La moneta ci dà notevoli informazioni. Da un lato osserviamo – alla nostra sinistra – un cavallo al galoppo, durante un salto, Sotto, la scritta CUNO, cioè l’abbreviazione del nome Cunobellino. Questa parte doveva essere quella visibile, a livello del ciondolo. A destra osserviamo l’altra faccia della moneta, fortemente consumata. Questa parte aderiva forse al petto di chi la portava. Il foro presenta un allungamento e segni abrasione. In questo lato della moneta è rappresentata una spiga con il nome CAMU, prime quattro lettere di Camulodunum, l’insediamento di Colchester, capitale dei Trinovanti, tribù che era guidata dal sovrano Cunobellino. Secondo alcuni studiosi Camulodunum sarebbe divenuta poi Camelot. Osservando le due facce appaiate della moneta possiamo dire che essa esprime un significato compiuto: grazie alla guerra (cavallo che salta, recto) Cunobellino dà prosperità e pace (la spiga del verso) a Camulodunum.

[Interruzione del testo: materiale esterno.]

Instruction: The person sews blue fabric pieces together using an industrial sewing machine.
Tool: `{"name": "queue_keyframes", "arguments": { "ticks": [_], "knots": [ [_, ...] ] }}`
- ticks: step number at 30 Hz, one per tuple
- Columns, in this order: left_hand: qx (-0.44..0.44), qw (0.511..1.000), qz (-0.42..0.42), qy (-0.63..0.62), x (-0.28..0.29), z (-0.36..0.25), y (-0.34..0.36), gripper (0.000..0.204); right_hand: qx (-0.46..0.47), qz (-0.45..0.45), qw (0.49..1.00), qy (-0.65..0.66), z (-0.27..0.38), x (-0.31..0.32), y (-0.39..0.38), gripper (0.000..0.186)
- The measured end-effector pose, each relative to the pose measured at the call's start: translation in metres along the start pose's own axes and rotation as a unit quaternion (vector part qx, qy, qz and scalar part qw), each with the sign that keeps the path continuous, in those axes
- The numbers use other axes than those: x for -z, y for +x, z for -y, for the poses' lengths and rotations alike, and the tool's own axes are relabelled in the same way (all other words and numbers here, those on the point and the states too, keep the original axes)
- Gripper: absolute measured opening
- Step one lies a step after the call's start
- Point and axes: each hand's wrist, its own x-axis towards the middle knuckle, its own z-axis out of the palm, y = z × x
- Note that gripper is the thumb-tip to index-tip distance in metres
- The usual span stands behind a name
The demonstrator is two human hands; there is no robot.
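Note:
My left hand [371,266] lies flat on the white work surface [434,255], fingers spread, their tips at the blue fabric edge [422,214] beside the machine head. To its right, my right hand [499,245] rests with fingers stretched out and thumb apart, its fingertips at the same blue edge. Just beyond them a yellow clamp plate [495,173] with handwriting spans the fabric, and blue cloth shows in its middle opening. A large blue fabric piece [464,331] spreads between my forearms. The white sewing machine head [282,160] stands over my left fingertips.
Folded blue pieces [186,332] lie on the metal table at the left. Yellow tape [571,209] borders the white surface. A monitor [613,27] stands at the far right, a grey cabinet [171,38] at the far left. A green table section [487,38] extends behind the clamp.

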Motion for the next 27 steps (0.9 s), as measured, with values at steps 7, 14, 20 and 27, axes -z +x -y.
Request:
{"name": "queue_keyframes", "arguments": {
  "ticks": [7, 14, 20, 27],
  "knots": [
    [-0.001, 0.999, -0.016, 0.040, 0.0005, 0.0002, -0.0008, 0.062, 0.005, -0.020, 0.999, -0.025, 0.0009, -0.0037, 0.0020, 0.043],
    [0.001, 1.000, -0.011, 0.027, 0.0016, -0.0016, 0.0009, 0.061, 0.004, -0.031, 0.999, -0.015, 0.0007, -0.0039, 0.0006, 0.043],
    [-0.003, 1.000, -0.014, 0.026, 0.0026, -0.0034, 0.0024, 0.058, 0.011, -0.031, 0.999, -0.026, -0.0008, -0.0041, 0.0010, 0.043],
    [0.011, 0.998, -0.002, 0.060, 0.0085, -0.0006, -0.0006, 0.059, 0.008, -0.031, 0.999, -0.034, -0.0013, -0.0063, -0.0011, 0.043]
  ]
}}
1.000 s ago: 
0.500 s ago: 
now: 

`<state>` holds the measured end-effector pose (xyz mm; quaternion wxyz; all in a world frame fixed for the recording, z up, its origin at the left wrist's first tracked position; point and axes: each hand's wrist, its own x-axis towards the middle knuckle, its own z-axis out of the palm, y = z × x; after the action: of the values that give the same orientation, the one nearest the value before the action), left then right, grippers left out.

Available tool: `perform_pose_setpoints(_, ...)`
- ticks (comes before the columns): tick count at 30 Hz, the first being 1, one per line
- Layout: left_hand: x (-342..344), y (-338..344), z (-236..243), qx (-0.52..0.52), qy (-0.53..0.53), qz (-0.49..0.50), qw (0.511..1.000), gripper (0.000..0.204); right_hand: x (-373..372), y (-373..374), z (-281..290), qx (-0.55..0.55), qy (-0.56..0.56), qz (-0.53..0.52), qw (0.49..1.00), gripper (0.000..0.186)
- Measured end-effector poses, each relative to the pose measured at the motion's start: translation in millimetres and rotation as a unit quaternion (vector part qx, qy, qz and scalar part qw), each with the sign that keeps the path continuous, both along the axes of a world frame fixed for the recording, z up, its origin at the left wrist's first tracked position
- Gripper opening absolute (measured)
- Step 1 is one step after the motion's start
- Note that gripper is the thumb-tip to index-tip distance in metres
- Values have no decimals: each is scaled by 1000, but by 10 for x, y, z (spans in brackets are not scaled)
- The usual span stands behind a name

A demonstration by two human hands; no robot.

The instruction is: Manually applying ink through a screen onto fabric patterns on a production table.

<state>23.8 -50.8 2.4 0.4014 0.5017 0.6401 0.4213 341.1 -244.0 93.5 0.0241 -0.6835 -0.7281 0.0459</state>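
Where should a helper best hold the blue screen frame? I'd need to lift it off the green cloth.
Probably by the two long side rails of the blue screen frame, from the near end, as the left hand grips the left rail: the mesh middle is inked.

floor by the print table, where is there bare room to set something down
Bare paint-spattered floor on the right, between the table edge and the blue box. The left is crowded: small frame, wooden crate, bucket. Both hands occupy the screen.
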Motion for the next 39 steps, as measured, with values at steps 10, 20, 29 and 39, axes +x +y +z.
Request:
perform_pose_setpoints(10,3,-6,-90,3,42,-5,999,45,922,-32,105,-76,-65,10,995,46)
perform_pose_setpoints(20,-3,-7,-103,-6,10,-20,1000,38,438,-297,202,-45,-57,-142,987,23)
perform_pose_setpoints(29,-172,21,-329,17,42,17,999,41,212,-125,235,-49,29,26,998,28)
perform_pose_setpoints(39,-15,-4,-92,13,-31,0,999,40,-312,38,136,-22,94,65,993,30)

Morto Cunobellino – che era gradito ai Romani – si accesero alcune contese di successione, che diedero all’Impero la possibilità di avviare il processo di graduale conquista della Britannia.
La seconda moneta forata – che avrebbe avuto una funzione analoga a quella trovata in Inghilterra – è stata portata alla luce nelle scorse settimane, in fase di chiusura annuale del cantiere archeologico, nell’anfiteatro romano di Volterra.
L’oggetto è in fase di studio da parte degli archeologi toscani, al fine di stabilirne la datazione e la zecca di provenienza.